The traditional solution to this conflict is to have an older person assign a power of attorney, but even that can cause problems for the bank if the power of attorney is the one doing the exploiting, Rowe said.

The issue of how to protect the elderly from financial fraud and exploitation was explored by financial experts, industry representatives and financial advisors at a conference on “Aging, Cognition, and Financial Health: Building a Robust System for Older Americans” in Philadelphia Tuesday and Wednesday. The conference was sponsored by the Consumer Finance Institute and the Federal Reserve Bank of Philadelphia.

“This is an awkward situation that banks are struggling with,” Rowe said. “The banking industry is based on the premise that if you are an adult, you can deal with your finances” and you have a right to your money.

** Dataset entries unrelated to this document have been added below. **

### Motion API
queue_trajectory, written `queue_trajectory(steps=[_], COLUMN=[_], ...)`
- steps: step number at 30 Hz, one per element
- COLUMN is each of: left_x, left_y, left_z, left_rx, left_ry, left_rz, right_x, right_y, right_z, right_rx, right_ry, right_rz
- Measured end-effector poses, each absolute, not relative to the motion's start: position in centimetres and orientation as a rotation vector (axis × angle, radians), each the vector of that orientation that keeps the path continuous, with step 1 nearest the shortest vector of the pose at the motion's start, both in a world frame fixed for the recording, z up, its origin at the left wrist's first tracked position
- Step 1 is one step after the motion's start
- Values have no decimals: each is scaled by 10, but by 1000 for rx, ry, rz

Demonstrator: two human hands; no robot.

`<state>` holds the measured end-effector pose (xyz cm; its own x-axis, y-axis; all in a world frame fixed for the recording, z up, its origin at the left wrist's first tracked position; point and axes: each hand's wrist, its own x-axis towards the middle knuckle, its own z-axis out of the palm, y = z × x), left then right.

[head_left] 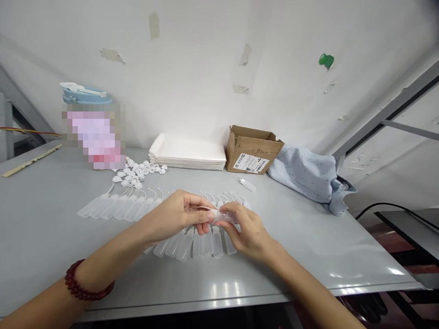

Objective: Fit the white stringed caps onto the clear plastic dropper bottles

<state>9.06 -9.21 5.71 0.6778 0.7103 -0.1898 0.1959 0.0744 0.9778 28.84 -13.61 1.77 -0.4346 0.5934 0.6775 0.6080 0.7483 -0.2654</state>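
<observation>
My right hand (248,226) is closed around the body of a small clear plastic bottle (228,217), which lies sideways over the table's middle. At the bottle's neck, my left hand (188,212) pinches its white cap (215,214). Beneath and in front of my hands lies a row of translucent bottles (207,244). Another row of bottles with thin curved spouts (115,208) lies to the left, and more spouted tops show behind my hands. Loose white caps (137,171) sit in a heap behind the left row. One separate bottle (247,184) lies farther back.
Against the wall are a stack of white sheets (190,153), a cardboard box (254,151) and a crumpled light-blue cloth (305,173). A blue tub (87,95) and a blurred pink item (99,137) stand back left. The grey table's front edge (219,304) runs below my forearms.
</observation>
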Motion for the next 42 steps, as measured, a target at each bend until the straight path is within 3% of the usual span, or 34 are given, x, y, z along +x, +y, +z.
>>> queue_trajectory(steps=[9,20,23,31,42], left_x=[89,96,96,98,98], left_y=[-93,-100,-100,-103,-103], left_z=[59,49,49,57,56], left_rx=[1572,2266,2242,1993,2071], left_ry=[792,775,773,905,869], left_rz=[398,775,747,590,648], right_x=[286,286,287,283,283], right_y=[-139,-134,-132,-134,-133], right_z=[18,32,34,34,33], right_rx=[-894,-1117,-1070,-1092,-1022], right_ry=[-2197,-1509,-1396,-1369,-1197], right_rz=[48,1330,1527,1537,1720])
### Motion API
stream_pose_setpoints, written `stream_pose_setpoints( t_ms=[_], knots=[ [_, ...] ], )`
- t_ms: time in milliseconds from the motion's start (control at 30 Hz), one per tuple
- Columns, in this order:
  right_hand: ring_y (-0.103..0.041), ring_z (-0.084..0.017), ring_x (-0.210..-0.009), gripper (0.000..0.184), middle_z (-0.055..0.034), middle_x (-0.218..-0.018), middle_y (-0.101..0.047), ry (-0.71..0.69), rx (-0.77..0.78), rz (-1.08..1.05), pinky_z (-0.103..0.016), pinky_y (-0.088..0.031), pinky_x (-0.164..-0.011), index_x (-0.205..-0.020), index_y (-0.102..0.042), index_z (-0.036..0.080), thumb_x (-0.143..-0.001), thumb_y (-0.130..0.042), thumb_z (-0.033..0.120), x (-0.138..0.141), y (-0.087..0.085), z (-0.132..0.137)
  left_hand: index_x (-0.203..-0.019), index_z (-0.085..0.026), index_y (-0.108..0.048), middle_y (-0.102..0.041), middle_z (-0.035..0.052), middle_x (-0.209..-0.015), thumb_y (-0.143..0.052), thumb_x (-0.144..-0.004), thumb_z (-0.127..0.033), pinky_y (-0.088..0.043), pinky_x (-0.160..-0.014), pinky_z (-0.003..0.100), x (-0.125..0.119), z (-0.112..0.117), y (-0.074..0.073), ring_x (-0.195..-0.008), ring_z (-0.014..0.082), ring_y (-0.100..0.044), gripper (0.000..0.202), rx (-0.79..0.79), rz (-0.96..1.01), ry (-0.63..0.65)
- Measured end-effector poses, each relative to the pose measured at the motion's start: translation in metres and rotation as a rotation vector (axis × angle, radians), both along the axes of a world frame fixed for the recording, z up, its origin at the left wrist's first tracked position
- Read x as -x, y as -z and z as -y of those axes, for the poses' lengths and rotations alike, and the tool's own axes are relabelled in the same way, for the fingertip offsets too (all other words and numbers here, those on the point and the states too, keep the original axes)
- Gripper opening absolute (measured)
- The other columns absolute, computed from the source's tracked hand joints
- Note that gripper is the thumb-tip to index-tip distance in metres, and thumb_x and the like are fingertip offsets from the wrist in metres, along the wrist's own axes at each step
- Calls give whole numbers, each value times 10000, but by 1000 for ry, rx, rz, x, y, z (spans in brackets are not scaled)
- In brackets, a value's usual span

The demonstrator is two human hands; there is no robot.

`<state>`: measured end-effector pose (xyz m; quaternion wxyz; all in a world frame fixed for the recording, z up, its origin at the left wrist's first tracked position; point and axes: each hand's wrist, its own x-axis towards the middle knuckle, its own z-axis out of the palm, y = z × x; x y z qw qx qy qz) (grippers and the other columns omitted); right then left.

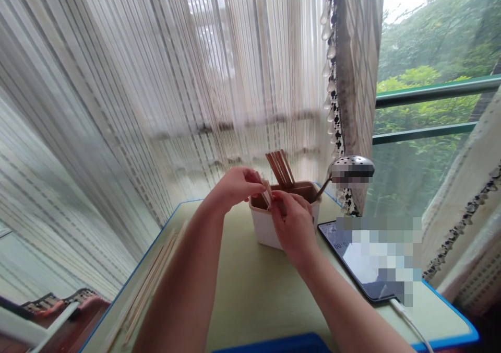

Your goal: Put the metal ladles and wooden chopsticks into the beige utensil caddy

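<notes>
My left hand (239,188) is closed on the upper part of a small bundle of pale chopsticks (267,190). Lower down, the fingers of my right hand (293,220) pinch the same bundle. The sticks tilt over the near left side of a white utensil holder (266,230) with a brown rim. Brown chopsticks (281,170) stand in the back of this holder, leaning left. At its right side rests a slotted metal ladle (352,164), perforated bowl up. My hands hide part of the holder's front and the lower ends of the pale sticks.
Several loose chopsticks (151,285) lie along the left of the pale green table (242,301), partly behind my left forearm. A phone (360,264) with a white cable (410,321) lies at the right. A blue object (274,344) shows at the near edge. Curtains (235,81) hang behind.
</notes>
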<state>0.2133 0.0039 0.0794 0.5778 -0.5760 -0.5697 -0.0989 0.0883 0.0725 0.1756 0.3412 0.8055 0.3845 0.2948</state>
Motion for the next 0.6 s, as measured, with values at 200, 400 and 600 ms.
stream_pose_setpoints(
  t_ms=[200,400,600],
  knots=[
    [-546,-194,-918,198,-59,-916,-652,-69,-79,-170,-347,-405,-858,-965,-628,195,-806,-511,204,-3,-3,2,-776,-133,-615,-616,20,-649,-642,-589,-203,-460,-463,199,-10,0,3,-577,121,-581,202,32,162,-4],
    [-544,-189,-898,183,-67,-888,-636,-24,-93,-209,-329,-423,-845,-947,-632,183,-808,-516,208,-5,0,0,-763,-136,-624,-617,10,-652,-619,-605,-212,-443,-464,189,-16,3,4,-546,102,-556,176,-108,219,19],
    [-534,-204,-895,203,-66,-879,-646,-6,-34,-102,-346,-412,-838,-970,-625,177,-808,-504,181,-5,2,-2,-678,-136,-602,-581,-5,-580,-621,-610,-252,-371,-406,172,-15,6,6,-477,86,-511,136,-171,34,-78]
  ],
)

But if financial exploitation is involved, banks need ways to protect the victim.

As digital services and web-based banking take over the industry, personal interaction between the bank officer and the customer is disappearing, making detecting fraud more difficult. At the same time, finding the appropriate agency to report suspicions to can be difficult. The laws from state to state vary on which agency people must contact and on the rights and protections that banks have.

There are red flags that bank officers and financial advisors should look for when dealing with older clients, Rowe said. These can include such things as:


  • A new relative or friend accompanying the client to financial meetings.
  • An account that suddenly has bounced checks.
  • A client who cannot be reached on the phone at the same time a caregiver or relative keeps offering excuses.
  • A client who has become overly dependent on a caregiver.

Trying to protect older clients from financial abuse can be a land mine today, but protection is also part of the future of wealth management, according to Paul Tramontozzi, an advisor with KBK Wealth Management and a panelist at the conference.

A new Finra rule goes into effect in mid-February allowing banks and brokers to ask clients to designate a trusted advisor to be contacted if the financial institution suspects the client may be suffering from dementia or may be the victim of fraud.

“The rule is a good first step in protecting clients and the financial institution,” Tramontozzi said. KBK already asks clients to identify a trusted contact. “We need to be planning for potential problems, not reacting to them.”